In one of the veterinary trainings/experiments he was involved in, he had to give cows an injection after he had wrestled them to the ground. Of course the big trick was getting the cow safely off its feet and lying on its side on the ground so that the necessary procedures could be accomplished. He figured I was big enough and strong enough to help him, so he showed me his tricks for tossing cows.
Together we would go flip all the cows onto their sides so that all the veterinary students could do their work. It was a unique form of essential and useful entertainment.
The two of us did quite a bit of interesting stuff like that together, and I got to know him pretty well. In one of our conversations he revealed to me that he was a child born through artificial insemination and we discussed at length his feelings and attitudes about that. He was totally and completely positive about it and grateful for it. His parents had wanted a child very badly, but his father was never able to provide viable sperm. They had finally asked a family friend to donate sperm, and he was born as a result. Both he and his parents viewed the sperm donor as an unmitigated blessing to them all. My friend had grown up happily on a farm in a family full of love.
He impressed upon me the reality that, in a world where so many children are unwanted and unloved and uncared for, anyone who seeks out artificial fertilization is highly likely to really want that child and will actually do everything within his/her power to provide loving care and a good home for that child.
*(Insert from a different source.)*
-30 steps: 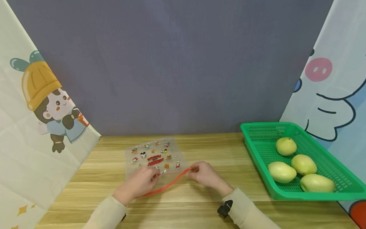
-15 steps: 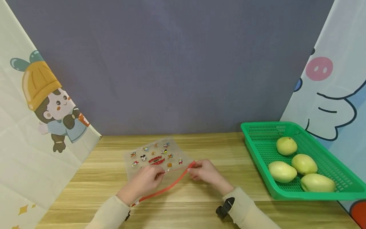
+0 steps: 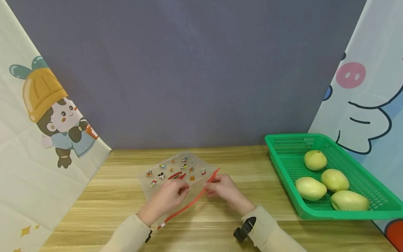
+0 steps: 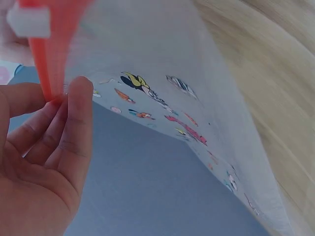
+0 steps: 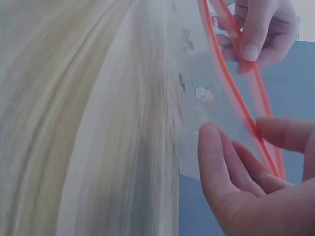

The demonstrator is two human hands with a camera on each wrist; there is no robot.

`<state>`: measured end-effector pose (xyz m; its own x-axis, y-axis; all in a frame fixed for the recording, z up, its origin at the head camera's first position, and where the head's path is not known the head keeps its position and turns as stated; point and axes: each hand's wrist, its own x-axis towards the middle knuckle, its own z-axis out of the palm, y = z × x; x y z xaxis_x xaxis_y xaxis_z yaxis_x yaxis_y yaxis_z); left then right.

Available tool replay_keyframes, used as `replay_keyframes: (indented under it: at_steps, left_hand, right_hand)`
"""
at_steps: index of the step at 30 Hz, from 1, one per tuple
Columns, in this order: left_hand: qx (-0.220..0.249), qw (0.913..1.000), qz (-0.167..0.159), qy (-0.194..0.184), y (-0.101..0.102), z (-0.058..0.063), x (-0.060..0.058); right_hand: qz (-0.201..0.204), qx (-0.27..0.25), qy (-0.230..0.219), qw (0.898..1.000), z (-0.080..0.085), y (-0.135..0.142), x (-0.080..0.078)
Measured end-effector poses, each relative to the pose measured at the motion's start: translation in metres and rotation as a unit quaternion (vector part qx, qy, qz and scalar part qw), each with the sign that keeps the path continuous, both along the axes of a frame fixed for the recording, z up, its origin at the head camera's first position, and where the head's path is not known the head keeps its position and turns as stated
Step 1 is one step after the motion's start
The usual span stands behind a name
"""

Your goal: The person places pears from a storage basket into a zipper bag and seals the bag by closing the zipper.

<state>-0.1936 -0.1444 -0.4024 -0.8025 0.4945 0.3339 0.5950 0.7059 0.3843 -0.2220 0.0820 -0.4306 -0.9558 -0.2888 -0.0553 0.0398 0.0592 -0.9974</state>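
A translucent zip bag with a red edge and small cartoon prints is held up between both hands over the table. My left hand pinches the far red edge of its mouth between thumb and fingers. The near red edge is gripped by my right hand close to its right end. In the right wrist view the two red strips stand apart, so the mouth gapes between the hands. A white slider sits at the near strip's left end, seen blurred in the left wrist view.
On the right of the wooden table stands a green plastic basket holding several pale yellow-green pears. A grey backdrop rises behind, with cartoon-printed cloths at both sides.
The left hand has shifted right and slightly up with the far edge. The near strip tilts more steeply, its right end now higher and its slider end in plain view.
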Motion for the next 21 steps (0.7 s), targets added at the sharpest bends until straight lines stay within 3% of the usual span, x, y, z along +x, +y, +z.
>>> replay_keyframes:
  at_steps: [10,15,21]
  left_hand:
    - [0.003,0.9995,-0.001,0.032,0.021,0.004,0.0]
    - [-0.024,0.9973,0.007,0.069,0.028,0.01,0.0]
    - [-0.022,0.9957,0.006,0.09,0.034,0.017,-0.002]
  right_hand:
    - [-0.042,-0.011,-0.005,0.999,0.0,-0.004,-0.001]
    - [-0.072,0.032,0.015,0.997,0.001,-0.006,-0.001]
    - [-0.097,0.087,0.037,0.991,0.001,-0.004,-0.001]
His positive emotional intensity about the subject made a big impact upon me, and I never forgot it.
Sometime later I started an MBA program at the University of Oregon, but soon discovered that I really did not want to become just another cog in the wheel of Corporate America.
Trying to figure out how I wanted to make a living, eventually I decided to train to be a court reporter. I researched literally all the schools in the entire country at that time which offered such training and finally selected the Arizona School of Court Reporting in downtown Phoenix, Arizona. (By the way, it no longer exists. It met its demise decades ago.) I was married at the time and my wife was employed in Eugene, Oregon. So she decided to stay in Oregon and keep working to keep us afloat financially, while I hopped on my motorcycle and drove to Phoenix.
As it so happened, there was a sperm bank just a few doors down from the school. (It later moved its location away from downtown.) I hadn’t noticed or paid any attention to it, but one day one of the owners came over to talk to the owners of my school and he noticed me. He introduced himself and suggested I come by to see him at the sperm bank later. When I did, he offered me the opportunity to become a donor – if everything about me checked out. I discussed this at length with my wife, accentuating my positive feelings about possible benefits and blessings of artificial insemination as informed through my experiences with my veterinary friend back at the University of Idaho. She wholeheartedly agreed with the idea, so I became a regular sperm donor at the clinic for the next year or two until I left Phoenix to go to school in Oklahoma to become an air traffic controller.
By the way, I never became a court reporter. It turns out that I was too analytical. I couldn’t easily just turn off my brain and mindlessly take transcription. I was too interested and involved in what was happening, considering implications, figuring out strategies, mentally correcting errors of the speakers, etc. But I was fantastic at actually producing correct and accurate transcripts of other court reporters. So I got selected by three official court reporters at the Maricopa County Courthouse there in Phoenix to start and run an automated transcription service for them. This was at the very beginning of the technology being developed to use computers to automate transcription from machine stenotype shorthand into standard English. It was extremely challenging.